══ Dataset extract ══

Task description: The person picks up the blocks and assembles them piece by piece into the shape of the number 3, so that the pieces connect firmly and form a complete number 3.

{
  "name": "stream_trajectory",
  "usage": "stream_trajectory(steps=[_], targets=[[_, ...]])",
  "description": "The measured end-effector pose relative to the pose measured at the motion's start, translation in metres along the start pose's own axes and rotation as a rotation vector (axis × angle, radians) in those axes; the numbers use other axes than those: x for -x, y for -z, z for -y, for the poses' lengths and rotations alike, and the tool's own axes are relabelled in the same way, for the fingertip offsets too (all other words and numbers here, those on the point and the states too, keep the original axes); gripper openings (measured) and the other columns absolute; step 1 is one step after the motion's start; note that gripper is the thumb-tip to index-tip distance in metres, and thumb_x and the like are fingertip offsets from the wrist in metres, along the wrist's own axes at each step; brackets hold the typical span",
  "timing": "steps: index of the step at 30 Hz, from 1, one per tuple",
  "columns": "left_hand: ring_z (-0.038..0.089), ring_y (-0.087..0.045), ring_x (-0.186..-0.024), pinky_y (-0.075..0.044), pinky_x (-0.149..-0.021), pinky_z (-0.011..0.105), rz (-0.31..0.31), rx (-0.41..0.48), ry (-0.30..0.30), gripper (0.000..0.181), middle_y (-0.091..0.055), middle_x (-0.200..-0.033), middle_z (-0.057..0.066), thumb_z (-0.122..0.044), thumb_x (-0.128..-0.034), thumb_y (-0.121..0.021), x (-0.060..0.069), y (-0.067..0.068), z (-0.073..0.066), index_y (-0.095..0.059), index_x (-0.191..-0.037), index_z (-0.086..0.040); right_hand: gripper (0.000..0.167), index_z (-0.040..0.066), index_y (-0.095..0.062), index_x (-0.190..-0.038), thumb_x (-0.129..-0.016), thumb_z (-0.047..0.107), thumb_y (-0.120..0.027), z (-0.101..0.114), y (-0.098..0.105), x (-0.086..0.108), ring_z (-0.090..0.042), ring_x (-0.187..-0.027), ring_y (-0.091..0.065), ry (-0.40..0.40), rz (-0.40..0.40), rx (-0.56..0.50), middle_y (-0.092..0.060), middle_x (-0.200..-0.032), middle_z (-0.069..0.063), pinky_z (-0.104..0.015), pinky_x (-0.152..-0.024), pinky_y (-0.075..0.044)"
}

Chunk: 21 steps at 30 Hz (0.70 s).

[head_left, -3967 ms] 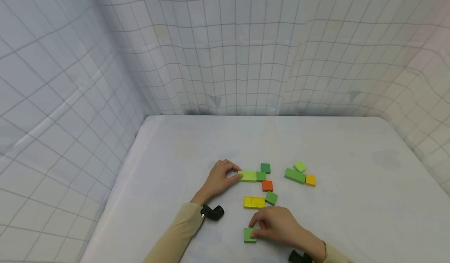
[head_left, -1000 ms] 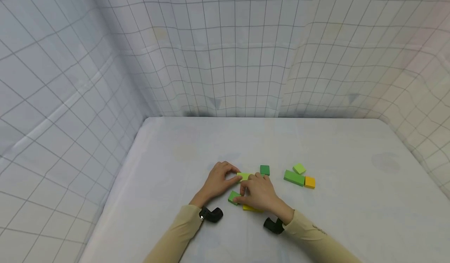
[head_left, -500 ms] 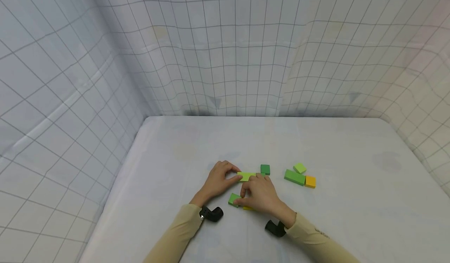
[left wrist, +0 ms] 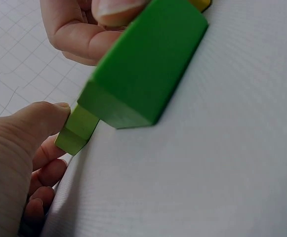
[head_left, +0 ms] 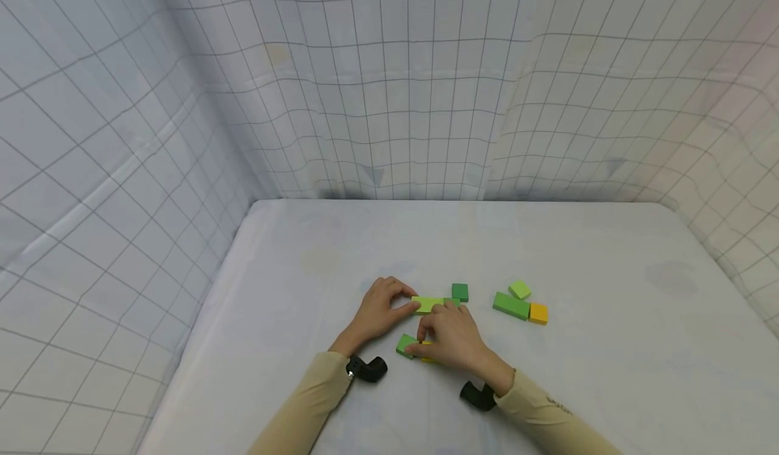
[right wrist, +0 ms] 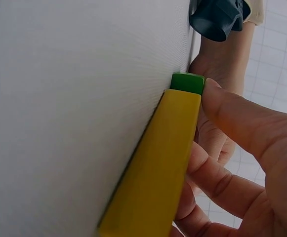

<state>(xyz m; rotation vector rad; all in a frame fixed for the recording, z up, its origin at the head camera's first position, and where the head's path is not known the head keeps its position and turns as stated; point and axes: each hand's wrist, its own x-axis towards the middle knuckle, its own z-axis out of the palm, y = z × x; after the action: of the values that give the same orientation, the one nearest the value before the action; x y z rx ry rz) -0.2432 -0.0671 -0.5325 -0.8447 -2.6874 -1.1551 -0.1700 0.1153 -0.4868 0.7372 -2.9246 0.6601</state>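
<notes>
In the head view my left hand (head_left: 379,311) pinches the left end of a long light green block (head_left: 428,305); the left wrist view shows the thumb (left wrist: 44,118) on that block. My right hand (head_left: 450,337) pinches a green square block (head_left: 406,345) that sits slightly turned at the left end of a yellow block (head_left: 428,352). The right wrist view has the thumb (right wrist: 227,106) against the green block (right wrist: 187,83), just past the yellow block (right wrist: 153,168). The right hand covers most of the yellow block. A small green block (head_left: 452,302) touches the light green one's right end.
A dark green square block (head_left: 460,292) lies just behind the row. Off to the right sit a long green block (head_left: 511,305), a light green square block (head_left: 520,289) and an orange-yellow block (head_left: 538,313). White cloth covers the table (head_left: 608,374); gridded curtains (head_left: 389,90) hang behind.
My right hand has carried the green block from near the front edge to the yellow block's left end. It now hides the red block and another green one. My left hand stays put.
</notes>
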Motion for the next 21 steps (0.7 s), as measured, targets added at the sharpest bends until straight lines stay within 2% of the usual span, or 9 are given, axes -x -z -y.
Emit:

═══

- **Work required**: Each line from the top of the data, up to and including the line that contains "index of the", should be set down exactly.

- **Task solution**:
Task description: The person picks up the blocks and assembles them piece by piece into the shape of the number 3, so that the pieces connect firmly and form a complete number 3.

{
  "name": "stream_trajectory",
  "usage": "stream_trajectory(steps=[_], targets=[[_, ...]])",
  "description": "The measured end-effector pose relative to the pose measured at the motion's start, translation in metres along the start pose's own axes and rotation as a rotation vector (axis × angle, radians) in those axes; the numbers use other axes than those: x for -x, y for -z, z for -y, for the poses' lengths and rotations alike, and the tool's own axes are relabelled in the same way, for the fingertip offsets too (all other words and numbers here, those on the point and the states too, keep the original axes); gripper openings (measured) and the other columns absolute; step 1 is one step after the motion's start; note that gripper is the thumb-tip to index-tip distance in metres, and thumb_x and the like are fingertip offsets from the wrist in metres, along the wrist's own axes at each step; brackets hold the typical span",
  "timing": "steps: index of the step at 30 Hz, from 1, one per tuple",

Now the output is complete.